Your goal:
Find the word "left" below. Copy each line that has it.

Provided material:
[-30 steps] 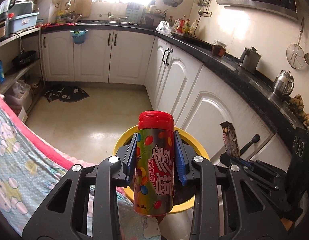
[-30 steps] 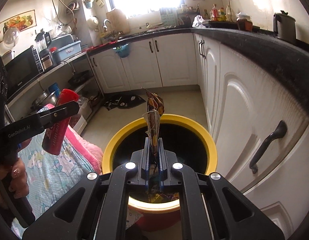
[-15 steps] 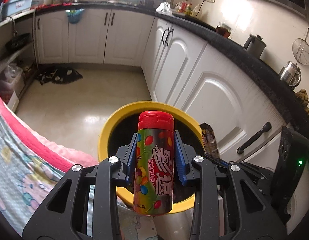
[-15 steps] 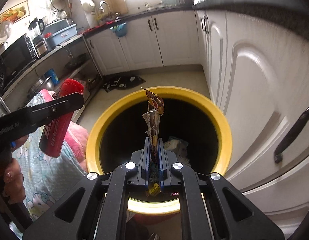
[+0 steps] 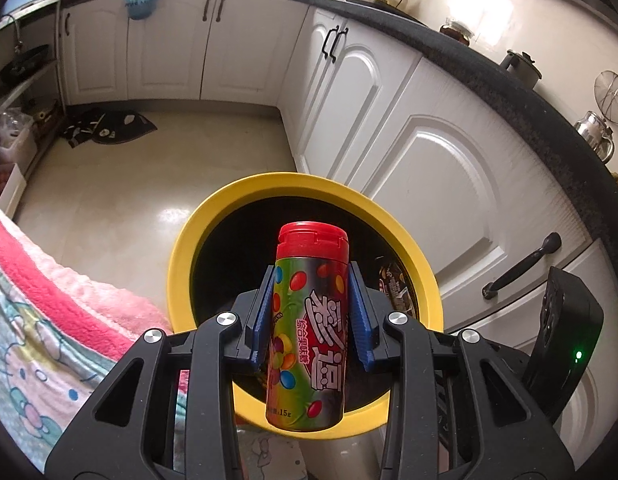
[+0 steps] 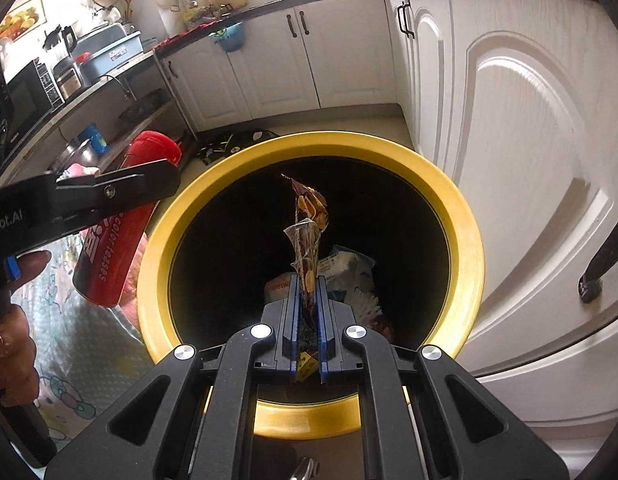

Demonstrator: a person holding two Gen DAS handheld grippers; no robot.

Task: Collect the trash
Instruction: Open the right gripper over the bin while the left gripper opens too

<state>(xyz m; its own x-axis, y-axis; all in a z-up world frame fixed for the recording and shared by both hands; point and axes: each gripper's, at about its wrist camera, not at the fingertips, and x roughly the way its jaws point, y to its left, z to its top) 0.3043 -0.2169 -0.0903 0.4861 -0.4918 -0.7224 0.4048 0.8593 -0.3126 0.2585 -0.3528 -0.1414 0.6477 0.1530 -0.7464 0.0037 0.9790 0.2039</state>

Answer below:
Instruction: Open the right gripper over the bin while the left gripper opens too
<state>(xyz m; its own x-axis, y-axis; all in a z-up world frame fixed for the recording and shared by both hands; point and axes: each gripper's, at about its wrist camera, not at the fingertips, and x roughly the way its jaws point, y to its left, z to its top) 0.3043 -0.2169 -0.0903 0.4861 -0.4918 -0.7224 0.4048 0.8593 -0.3126 0.2585 -0.3528 -0.1414 0.6477 0.1530 -0.7464 0.0037 0.9790 0.2039</state>

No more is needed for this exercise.